Abstraction and Cloud Computing

It's time to think about the abstractions involved in Cloud Computing

Abstraction and Cloud Computing

I am currently running my site on vercel. An excellent saas that makes it easier for developers to deploy their applications and ship them faster without worrying too much about servers, CDN and concurrent users. I have been using it for a while now and I am very happy with it. However, it was not until a while back when I started to learn docker and get into the world of DevOps, that I realized how much I was taking for granted.

Platforms like Vercel, Netlify, Heroku, etc. are the modern standard for deployment, with many startups choosing to let them handle all of the nitty gritty, focusing on the product instead. These platforms provide excellent abstraction, sometimes to a point where all I have to do to deploy changes to my application is to just click 2-3 buttons on GitHub Desktop and their web interface. Now I always had this privilege, but I never really appreciated it until I started to learn about docker and DevOps.

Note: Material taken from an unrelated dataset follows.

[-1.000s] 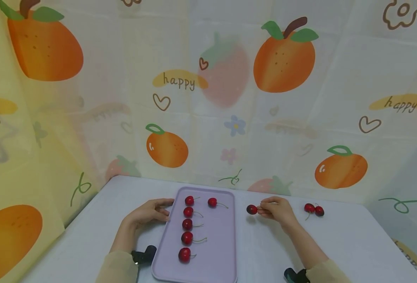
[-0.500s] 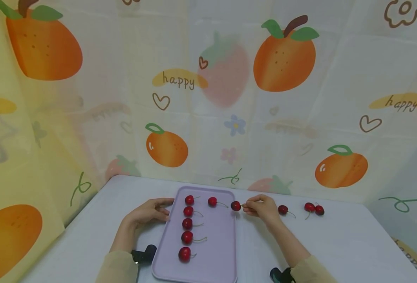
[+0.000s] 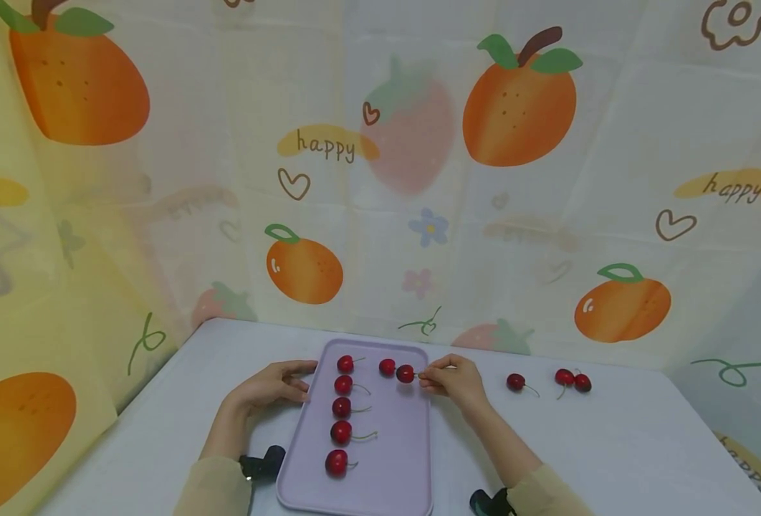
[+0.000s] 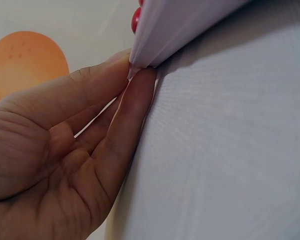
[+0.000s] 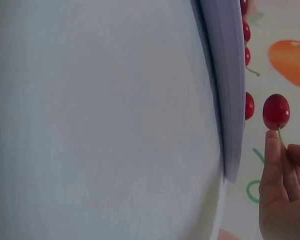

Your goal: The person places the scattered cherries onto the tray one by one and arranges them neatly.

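Note:
My right hand [image 3: 454,381] pinches a dark red cherry [image 3: 405,373] by its stem, over the top right part of the lilac tray [image 3: 393,469]. In the right wrist view this cherry [image 5: 276,111] hangs beyond the fingertips, above the tray's side wall [image 5: 230,100]. Just left of it lies another cherry [image 3: 387,368] on the tray. A column of several cherries [image 3: 342,408], stems to the right, runs down the tray's left half. My left hand [image 3: 274,387] holds the tray's left rim; in the left wrist view its thumb and finger pinch the tray edge [image 4: 155,45].
Right of the tray on the white table [image 3: 613,444], a single cherry [image 3: 516,382] lies near a pair of cherries [image 3: 574,380]. A fruit-printed cloth [image 3: 380,251] hangs behind the table's back edge.
My right hand has carried the cherry left, from over the table to over the tray beside the upper cherry. The left hand stays at the rim.

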The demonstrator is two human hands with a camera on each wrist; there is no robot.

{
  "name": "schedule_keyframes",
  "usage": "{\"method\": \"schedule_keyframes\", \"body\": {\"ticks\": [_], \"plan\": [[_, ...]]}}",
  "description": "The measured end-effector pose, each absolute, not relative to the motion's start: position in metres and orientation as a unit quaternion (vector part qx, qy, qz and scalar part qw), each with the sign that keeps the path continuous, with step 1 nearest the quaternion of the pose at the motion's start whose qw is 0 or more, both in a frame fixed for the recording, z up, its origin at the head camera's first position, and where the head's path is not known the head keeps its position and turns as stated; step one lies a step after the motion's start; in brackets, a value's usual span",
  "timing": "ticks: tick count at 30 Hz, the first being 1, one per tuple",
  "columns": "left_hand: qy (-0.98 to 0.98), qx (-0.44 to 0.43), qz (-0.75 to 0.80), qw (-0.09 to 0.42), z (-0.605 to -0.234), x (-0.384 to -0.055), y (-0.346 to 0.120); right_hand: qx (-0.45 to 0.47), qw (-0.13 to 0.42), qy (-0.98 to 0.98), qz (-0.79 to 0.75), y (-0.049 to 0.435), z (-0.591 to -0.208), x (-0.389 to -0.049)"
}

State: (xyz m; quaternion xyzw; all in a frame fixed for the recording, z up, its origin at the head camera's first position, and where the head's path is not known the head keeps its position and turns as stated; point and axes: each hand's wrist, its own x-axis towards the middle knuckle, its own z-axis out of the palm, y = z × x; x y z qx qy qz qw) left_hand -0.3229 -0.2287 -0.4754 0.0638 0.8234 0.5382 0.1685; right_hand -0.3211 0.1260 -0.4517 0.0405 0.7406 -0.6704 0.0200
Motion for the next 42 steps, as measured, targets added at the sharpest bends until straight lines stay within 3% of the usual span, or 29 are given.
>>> {"method": "schedule_keyframes", "body": {"ticks": [14, 27, 42], "plan": [[0.821, 0.066, 0.540, 0.175, -0.475, -0.323, -0.230, 0.014, 0.034, 0.744, -0.667, 0.100, -0.454, -0.319], [0.817, 0.063, 0.547, 0.169, -0.477, -0.323, -0.228, 0.008, 0.067, 0.764, -0.642, 0.102, -0.462, -0.319], [0.816, 0.069, 0.549, 0.171, -0.480, -0.324, -0.229, 0.005, 0.065, 0.786, -0.614, 0.102, -0.461, -0.317]]}}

To be honest, it is quite complex, setting up a production-ready server, with all the bells and whistles. Then choose the perfect base image for your application and configure various stuff like environment variables, reverser proxies and whatnot. It is a lot of work, and I am not even talking about the security aspect of it. This sort of abstraction is what makes it possible for developers to focus on the product and not worry about the infrastructure. It is a great thing, but it is also a sort of bad thing at the same time.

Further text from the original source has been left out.